It does look like the real solution is a new ISP. Its really anti-social to enforce the use of a proxy, then not make it transparent.

I didn't see any evidence of name resolution in the thread, hence my request to ping google both by name and IP.

----------

## hds

 *NeddySeagoon wrote:*   

> 
> 
> It does look like the real solution is a new ISP. Its really anti-social to enforce the use of a proxy, then not make it transparent.
> 
> 

 

this has actutually been the case over here (Germany) until almost everyone complained. well, this is years ago  :Wink: 

OTOH - i have no idea how to fix this doodes problem, seriously!

his problem IS his proxy. and this has to be fixed in is DialUp (handycap -> his ISP)

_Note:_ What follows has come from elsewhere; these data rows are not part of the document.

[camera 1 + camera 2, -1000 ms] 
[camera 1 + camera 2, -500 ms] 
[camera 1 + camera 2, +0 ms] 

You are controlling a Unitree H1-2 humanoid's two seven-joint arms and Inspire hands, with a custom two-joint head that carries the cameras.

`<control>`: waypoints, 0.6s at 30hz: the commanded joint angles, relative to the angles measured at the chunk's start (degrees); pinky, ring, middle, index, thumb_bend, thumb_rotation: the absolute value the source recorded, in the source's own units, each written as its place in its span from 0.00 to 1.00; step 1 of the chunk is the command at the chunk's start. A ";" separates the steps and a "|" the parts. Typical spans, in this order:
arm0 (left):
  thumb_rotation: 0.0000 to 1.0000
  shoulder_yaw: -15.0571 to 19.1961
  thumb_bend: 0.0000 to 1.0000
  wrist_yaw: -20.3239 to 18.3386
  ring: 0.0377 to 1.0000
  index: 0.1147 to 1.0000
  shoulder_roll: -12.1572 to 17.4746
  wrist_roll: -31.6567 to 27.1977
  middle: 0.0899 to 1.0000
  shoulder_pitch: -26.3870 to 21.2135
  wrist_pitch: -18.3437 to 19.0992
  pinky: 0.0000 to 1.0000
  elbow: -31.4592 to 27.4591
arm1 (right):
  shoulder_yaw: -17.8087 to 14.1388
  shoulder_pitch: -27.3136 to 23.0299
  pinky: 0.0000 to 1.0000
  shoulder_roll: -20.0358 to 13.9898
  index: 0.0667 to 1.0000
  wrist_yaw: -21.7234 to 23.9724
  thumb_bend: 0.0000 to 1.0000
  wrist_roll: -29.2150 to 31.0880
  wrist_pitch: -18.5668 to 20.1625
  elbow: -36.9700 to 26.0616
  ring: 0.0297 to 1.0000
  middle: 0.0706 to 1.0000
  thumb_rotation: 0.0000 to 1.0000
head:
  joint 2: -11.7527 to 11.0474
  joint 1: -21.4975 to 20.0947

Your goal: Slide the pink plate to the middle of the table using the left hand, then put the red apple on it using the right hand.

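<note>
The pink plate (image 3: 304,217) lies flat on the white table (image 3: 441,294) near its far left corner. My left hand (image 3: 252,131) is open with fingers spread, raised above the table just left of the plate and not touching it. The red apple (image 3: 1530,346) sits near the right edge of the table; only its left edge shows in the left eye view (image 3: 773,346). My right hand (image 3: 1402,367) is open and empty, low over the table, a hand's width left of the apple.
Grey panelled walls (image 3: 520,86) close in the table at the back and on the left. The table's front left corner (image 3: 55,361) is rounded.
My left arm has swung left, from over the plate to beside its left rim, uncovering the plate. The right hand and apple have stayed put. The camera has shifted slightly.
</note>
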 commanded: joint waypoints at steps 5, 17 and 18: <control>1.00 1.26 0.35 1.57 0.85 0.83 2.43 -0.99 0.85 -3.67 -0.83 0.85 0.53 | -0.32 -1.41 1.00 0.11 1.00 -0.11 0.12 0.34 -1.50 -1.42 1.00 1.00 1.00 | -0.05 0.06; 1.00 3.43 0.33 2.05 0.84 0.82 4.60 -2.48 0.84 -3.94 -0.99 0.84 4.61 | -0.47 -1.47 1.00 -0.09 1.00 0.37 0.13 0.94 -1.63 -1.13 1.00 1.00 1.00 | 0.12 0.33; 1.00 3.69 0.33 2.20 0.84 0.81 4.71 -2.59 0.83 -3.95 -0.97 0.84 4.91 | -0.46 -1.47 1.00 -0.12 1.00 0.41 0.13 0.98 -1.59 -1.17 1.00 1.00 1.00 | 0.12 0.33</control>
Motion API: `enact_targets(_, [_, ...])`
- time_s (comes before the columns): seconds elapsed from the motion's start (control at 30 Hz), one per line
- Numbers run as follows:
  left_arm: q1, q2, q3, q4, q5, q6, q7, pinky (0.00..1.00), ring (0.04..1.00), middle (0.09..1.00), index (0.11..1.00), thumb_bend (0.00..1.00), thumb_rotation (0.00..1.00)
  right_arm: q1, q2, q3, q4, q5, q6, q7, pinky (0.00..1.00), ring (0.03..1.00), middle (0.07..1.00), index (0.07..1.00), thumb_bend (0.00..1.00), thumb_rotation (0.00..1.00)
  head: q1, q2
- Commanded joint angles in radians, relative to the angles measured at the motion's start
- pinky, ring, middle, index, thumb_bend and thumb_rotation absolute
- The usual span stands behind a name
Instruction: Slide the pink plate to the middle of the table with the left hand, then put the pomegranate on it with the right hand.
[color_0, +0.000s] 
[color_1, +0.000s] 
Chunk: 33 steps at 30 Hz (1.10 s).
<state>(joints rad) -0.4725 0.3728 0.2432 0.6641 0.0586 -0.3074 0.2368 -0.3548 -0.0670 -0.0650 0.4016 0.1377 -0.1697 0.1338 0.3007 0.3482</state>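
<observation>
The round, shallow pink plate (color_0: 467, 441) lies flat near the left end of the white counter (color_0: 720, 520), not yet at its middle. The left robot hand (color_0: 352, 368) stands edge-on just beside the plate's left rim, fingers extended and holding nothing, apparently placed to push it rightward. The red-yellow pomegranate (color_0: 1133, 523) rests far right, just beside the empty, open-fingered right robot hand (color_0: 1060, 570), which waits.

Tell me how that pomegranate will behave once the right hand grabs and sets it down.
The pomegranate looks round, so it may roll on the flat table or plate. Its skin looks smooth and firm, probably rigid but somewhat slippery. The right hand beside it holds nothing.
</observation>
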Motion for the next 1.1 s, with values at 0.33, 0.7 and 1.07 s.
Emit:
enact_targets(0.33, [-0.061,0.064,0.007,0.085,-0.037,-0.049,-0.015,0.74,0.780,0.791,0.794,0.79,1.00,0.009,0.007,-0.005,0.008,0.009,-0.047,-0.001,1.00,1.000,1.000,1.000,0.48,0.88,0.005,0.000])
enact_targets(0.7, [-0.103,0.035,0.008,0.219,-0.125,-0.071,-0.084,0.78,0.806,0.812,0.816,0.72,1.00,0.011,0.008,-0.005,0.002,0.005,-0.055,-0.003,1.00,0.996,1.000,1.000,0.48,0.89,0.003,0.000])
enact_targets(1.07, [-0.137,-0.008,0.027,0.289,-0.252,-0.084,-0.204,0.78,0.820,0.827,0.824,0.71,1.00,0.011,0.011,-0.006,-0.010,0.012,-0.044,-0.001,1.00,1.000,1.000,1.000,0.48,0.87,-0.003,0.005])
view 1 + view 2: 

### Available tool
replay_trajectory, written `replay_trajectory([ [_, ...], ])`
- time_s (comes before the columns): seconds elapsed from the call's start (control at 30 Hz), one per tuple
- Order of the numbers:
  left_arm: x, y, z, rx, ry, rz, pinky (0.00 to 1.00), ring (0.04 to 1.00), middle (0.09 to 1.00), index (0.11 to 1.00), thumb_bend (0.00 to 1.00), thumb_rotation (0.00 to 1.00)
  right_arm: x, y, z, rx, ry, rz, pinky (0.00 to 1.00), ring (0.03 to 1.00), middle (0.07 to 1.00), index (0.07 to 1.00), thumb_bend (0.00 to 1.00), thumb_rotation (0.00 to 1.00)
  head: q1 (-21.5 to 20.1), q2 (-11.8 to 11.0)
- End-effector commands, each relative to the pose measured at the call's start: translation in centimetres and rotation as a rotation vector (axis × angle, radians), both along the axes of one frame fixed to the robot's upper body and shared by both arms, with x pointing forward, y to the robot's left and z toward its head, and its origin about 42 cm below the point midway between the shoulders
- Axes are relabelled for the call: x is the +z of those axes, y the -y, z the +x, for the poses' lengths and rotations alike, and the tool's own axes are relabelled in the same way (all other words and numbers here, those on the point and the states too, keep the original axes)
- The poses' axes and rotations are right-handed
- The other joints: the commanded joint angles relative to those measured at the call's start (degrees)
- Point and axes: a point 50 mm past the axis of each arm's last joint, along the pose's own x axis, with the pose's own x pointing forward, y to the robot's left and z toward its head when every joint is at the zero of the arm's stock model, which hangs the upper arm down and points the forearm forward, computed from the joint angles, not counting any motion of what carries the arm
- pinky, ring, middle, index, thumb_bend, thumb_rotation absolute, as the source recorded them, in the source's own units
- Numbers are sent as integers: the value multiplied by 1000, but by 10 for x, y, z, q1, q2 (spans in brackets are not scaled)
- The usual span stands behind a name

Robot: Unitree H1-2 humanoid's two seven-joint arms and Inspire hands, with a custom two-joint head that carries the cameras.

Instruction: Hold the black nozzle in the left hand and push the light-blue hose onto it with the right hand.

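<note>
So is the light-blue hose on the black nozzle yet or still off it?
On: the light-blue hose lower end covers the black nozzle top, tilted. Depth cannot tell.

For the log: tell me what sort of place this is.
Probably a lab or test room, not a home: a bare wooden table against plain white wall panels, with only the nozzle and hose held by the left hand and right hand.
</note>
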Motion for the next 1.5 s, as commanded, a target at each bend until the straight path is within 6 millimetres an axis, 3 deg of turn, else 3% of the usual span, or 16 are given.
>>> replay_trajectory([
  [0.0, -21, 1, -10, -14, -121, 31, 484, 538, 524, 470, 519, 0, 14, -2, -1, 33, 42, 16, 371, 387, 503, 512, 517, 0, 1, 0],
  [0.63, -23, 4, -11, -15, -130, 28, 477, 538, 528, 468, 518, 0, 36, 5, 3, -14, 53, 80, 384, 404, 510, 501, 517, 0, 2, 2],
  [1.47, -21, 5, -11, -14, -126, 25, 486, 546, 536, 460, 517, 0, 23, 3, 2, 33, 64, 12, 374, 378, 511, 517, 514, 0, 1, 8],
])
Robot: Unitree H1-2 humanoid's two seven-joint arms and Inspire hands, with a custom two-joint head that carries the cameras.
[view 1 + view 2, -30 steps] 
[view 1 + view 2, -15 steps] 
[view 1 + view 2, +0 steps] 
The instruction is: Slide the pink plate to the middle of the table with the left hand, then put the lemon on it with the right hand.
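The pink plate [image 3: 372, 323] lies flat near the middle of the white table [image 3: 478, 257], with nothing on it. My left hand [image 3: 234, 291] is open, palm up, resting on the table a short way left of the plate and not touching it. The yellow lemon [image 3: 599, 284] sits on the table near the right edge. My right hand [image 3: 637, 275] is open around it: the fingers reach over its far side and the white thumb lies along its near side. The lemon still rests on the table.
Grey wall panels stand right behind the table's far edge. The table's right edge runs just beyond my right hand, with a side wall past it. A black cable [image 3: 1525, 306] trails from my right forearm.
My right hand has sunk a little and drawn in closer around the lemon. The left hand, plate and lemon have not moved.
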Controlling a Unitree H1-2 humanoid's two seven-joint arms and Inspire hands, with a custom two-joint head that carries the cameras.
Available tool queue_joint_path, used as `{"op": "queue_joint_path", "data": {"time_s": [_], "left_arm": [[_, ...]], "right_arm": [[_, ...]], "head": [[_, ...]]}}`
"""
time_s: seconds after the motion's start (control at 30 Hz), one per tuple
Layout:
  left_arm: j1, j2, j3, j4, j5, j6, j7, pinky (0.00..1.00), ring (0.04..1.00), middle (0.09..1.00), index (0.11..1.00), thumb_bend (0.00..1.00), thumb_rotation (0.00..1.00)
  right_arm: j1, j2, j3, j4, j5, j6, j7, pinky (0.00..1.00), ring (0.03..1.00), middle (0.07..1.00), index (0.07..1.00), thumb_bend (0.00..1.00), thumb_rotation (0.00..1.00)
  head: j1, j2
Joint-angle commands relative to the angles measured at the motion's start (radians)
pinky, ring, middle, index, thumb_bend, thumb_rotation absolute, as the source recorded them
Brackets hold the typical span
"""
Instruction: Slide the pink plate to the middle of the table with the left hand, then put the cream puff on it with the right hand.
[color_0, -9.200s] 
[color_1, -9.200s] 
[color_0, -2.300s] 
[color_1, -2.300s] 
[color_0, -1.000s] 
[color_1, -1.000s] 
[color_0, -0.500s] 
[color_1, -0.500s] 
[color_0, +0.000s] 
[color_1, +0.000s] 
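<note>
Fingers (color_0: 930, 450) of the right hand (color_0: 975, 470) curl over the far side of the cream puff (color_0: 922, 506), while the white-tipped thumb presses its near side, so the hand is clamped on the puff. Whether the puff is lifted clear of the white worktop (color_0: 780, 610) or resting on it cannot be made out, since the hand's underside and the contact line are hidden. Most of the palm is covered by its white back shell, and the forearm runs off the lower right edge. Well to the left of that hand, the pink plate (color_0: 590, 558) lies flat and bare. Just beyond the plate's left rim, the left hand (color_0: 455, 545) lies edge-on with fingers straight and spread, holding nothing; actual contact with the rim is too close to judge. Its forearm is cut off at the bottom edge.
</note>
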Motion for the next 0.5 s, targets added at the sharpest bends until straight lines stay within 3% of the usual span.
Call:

i am almost sure roaring penguin is able to handle this, though, i never tried it myself using a static proxy. this would envolve portmapping on the long run, and and and..

yeah, better get a new ISP!

----------

## fuge

I've already tried to surf to google's ip adress wich doesn't work either.

Few questions

Could it help to use an ethernet modem?

Why does it work on my current windows server? (were I hoped to run gentoo on instead)

So my proxy doesn't lett me true? for security reasons?

----------

## NeddySeagoon

fuge,

I suspect your windows box has the proxy settings entered. You only do that once.

You can do that on Linux too. The 'how' varies from browser to browser.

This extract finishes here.